Thank you. Good afternoon, everyone, and thank you for joining us on the Digital Brands Group 2024 Second Quarter Earnings Conference Call and Webcast. With us on the line from management this afternoon is Hill Davis, Chief Executive Officer. We'll begin the call with an overview of the quarter, and then we will open up the line for questions.
As usual, we would remind you that this call may contain forward-looking statements, as defined in Section 27A of the Securities Act of 1933, as amended. This may include statements regarding, among other things, the company's business strategy and growth strategy. Expressions which identify forward-looking statements speak only as of the date the statement is made. These forward-looking statements are based largely on the company's expectations and are subject to a number of risks and uncertainties, some of which cannot be predicted or quantified, and are beyond our control. Future developments and actual results could differ materially from those set forth in these forward-looking statements. In light of these risks and uncertainties, there can be no assurance that the forward-looking information will prove to be accurate.
With that, I will now turn the call over to Hill Davis. Go ahead, Hill. Hill, is your phone on mute?
Hill, your line is live.
Okay. We still have Hill's line connected. I can try to dial back out to him.
Just one moment.
Sorry about that. Can everyone hear me okay?
Yes.
Sorry about that.
So good afternoon, everyone, and welcome to our second quarter conference call.
I think the first thing I want to highlight on today's call is that we've paid off over $5 million in debt and other liabilities during the first half of the year, which is very significant, as you can imagine. This was driven by conversations with strategic partners as part of our strategic review. And what they wanted to see us do was start to clean up the balance sheet, which we've done now. And that was an incredibly important attribute for them, especially as they look at potential opportunities with us.
Also, I'd like to highlight that we continue to get offers for our NASDAQ shell that are between $3.5 million to $5 million in value, plus a percentage of whatever the company would be coming in. That's usually $10 million to $20 million.
So as you can imagine, there's value in our shell alone.
And so one of the things, as part of the strategic review process, was based on feedback from strategic partners, what was most critical for them to focus on and the debt cleanup, which we did, which was $5 million in debt and other liabilities, was a big piece of that.
As part of that, too, just through our Sundry acquisition and basically focusing on those synergies, we've lowered our G&A expenses by $4.5 million during the first 6 months. We're going to continue to see those savings in the back half of the year. And in our conversations with strategic partners that has been incredibly well received.
In the private markets, as you can imagine, you get your cost of goods or your costs down and then any incremental revenue really starts to flow through at a much higher level.

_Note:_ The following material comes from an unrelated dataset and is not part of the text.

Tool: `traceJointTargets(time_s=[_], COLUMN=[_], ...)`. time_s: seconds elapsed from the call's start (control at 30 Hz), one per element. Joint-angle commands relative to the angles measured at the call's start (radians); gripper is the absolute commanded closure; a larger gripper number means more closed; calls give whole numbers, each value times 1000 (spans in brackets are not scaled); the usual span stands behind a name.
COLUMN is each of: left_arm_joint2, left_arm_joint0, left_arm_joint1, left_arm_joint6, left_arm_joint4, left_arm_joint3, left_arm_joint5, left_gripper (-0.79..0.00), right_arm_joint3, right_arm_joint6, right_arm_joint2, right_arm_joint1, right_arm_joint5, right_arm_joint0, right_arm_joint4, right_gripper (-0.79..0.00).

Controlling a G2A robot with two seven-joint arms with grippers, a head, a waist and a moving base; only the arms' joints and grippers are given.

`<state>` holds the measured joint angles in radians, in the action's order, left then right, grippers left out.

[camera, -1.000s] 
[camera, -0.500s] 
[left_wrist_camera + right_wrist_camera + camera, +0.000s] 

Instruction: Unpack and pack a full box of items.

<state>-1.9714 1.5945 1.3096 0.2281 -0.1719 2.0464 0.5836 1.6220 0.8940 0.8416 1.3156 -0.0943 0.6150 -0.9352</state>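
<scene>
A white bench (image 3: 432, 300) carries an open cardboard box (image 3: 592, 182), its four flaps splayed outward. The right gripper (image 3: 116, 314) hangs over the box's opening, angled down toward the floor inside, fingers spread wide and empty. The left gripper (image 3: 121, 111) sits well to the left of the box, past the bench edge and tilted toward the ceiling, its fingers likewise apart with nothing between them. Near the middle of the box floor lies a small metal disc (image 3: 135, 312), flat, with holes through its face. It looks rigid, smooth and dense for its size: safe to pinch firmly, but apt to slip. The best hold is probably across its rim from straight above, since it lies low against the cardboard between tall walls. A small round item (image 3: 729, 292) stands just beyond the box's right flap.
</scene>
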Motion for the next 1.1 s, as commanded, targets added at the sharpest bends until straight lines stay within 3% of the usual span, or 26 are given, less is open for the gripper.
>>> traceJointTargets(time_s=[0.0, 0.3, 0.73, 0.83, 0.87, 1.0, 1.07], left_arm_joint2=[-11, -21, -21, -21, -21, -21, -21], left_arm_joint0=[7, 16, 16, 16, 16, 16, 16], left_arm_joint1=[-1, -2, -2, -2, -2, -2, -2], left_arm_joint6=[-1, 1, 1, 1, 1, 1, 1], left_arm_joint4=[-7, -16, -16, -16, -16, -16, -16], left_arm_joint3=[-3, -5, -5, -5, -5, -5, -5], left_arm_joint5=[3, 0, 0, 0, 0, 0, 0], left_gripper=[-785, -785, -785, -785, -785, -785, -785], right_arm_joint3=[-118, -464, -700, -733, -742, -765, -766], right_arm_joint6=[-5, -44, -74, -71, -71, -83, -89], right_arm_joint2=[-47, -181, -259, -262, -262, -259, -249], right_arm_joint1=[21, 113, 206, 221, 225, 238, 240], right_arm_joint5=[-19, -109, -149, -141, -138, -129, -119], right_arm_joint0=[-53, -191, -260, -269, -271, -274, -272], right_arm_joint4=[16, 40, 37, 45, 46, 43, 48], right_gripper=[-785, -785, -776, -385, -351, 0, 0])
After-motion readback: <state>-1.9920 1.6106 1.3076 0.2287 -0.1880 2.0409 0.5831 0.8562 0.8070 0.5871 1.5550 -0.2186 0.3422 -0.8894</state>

And so these are two of the big pieces. We knew the operating leverage with comments we talked about for a while. The big piece and change for us was really clean up the balance sheet, especially given this environment, where the consumer is softer today.
I think you've seen a ton of companies report, from Home Depot to even Walmart, saying they've seen more $100,000-plus household income, and you've seen it across Levi's and other apparel companies.
For us, we don't have as much exposure to the majors, so we do have one big major department store asking to bring on our brands, and another one that is increasing the number of doors we're in.
So we're seeing success in the wholesale market.
What we've done is we kind of shifted our direct-to-consumer marketing spend into paying off the debt and the AP, per our conversations with the strategic partners. And now we're starting to turn that back on and start to ramp. We're just very thoughtful in this environment, too, because there's no reason to lean into a soft consumer.
You just want to manage through this process, which we're doing, and focused on that.
And despite that, we're still seeing a 2.6 to 2.9 ROAS.
So what does that mean? What that means is, for every dollar we spend, we're getting $2.60 to $2.90 in revenue back.
So that's usually what you -- once you get to about 2x ROAS is when you start to become breakeven.
And so that shows you how much room we have now to continue to basically lean in and spend on the marketing side, especially since we focused the first half of the year on the cleanup, and now we're going to start to move into the growth phase again.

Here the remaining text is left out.